O discurso do Presidente da República e Presidente em Exercícios da UA reflecte uma visão estratégica clara: África não procura caridade, mas uma parceria baseada em reciprocidade, respeito e benefício mútuo, capaz de traduzir recursos naturais, capital humano e investimentos tecnológicos em progresso social e económico sustentado.
A União Europeia, por sua vez, ganha ao se associar a um continente com potencial inexplorado, acesso a matérias-primas críticas e mercados emergentes, contribuindo simultaneamente para reduzir fluxos migratórios irregulares e promover estabilidade regional.

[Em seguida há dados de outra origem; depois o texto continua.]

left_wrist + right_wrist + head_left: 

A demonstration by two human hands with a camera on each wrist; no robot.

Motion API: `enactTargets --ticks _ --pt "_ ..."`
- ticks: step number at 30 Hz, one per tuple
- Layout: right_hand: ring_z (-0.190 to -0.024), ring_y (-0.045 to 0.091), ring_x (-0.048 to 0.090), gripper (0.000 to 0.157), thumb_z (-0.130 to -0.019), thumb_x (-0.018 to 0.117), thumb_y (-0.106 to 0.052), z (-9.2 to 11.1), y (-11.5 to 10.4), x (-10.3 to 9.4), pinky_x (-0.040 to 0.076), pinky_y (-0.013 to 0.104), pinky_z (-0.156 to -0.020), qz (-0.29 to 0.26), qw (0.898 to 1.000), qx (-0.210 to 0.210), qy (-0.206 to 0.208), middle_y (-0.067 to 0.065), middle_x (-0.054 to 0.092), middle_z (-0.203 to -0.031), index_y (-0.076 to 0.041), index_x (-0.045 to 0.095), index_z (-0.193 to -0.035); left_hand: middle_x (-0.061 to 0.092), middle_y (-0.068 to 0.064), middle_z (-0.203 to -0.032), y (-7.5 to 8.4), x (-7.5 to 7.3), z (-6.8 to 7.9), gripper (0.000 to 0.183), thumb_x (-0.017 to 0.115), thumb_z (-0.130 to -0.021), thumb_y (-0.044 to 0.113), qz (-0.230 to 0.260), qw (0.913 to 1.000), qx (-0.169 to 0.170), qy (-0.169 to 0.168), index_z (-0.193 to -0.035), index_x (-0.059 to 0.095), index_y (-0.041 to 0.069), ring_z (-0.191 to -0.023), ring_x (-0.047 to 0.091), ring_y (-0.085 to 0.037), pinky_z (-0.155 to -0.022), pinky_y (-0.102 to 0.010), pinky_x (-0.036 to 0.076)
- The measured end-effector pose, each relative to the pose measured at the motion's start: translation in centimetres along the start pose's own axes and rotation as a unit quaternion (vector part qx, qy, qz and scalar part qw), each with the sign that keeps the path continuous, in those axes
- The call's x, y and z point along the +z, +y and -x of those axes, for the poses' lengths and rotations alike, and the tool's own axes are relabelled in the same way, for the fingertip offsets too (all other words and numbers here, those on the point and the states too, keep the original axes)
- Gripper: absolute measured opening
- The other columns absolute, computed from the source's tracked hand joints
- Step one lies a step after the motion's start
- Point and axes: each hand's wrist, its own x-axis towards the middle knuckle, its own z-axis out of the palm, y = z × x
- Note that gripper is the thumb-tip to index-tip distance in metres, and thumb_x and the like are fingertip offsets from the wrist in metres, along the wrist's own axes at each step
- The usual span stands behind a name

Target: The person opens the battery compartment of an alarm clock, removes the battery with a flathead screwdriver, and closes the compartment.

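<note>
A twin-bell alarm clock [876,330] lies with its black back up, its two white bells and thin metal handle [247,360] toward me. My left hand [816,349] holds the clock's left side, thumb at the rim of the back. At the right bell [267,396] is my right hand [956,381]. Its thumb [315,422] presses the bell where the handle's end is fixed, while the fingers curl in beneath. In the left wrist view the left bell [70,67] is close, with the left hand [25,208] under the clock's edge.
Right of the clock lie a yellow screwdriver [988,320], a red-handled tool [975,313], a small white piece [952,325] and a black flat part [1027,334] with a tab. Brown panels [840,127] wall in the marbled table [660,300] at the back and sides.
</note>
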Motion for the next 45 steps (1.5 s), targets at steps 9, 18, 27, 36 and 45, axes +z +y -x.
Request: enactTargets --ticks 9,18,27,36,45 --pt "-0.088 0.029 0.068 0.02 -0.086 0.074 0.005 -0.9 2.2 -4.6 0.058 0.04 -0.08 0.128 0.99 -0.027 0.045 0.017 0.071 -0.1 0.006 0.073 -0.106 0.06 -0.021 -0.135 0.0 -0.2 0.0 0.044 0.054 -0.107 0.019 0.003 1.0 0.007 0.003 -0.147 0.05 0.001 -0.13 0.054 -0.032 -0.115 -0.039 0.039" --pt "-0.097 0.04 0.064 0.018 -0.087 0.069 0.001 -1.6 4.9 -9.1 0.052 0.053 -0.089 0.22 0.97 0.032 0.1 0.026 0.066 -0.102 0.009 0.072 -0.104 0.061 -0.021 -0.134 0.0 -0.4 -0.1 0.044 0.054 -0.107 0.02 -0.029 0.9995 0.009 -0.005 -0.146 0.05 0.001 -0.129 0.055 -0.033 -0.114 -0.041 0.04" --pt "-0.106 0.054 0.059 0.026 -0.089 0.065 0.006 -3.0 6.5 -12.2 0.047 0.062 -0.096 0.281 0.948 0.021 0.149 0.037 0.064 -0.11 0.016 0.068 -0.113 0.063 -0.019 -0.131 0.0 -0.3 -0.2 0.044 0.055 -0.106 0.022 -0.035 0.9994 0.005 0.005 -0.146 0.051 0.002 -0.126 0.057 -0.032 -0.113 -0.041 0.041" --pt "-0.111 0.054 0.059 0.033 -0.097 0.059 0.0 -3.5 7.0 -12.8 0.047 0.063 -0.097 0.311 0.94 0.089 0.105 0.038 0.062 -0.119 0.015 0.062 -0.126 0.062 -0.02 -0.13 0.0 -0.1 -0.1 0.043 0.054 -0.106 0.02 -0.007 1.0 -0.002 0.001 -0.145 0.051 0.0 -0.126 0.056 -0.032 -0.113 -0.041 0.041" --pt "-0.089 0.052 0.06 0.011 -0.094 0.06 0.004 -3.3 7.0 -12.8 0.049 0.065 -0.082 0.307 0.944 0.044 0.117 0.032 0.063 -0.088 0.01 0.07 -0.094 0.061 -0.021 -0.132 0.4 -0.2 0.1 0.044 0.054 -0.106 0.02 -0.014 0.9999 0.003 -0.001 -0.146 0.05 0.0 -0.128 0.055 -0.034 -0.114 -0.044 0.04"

Em suma, a Sétima Cimeira UAUE em Luanda, tal como delineada por João Lourenço, evidencia que África pretende assumir um papel activo e propositivo na governança global, defendendo um modelo de desenvolvimento integrado, sustentável e inclusivo, que possa servir de referência para parcerias intercontinentais equilibradas. Se os compromissos assumidos forem acompanhados de implementação eficaz, transparência e monitorização rigorosa, Luanda 2025 poderá marcar o início de uma era de cooperação verdadeiramente transformadora, em que África e Europa construam juntos um futuro de paz, prosperidade e resiliência.
Por: Kateve BAMBI
Jurista I Teólogo I TADS I Analista Político e Social.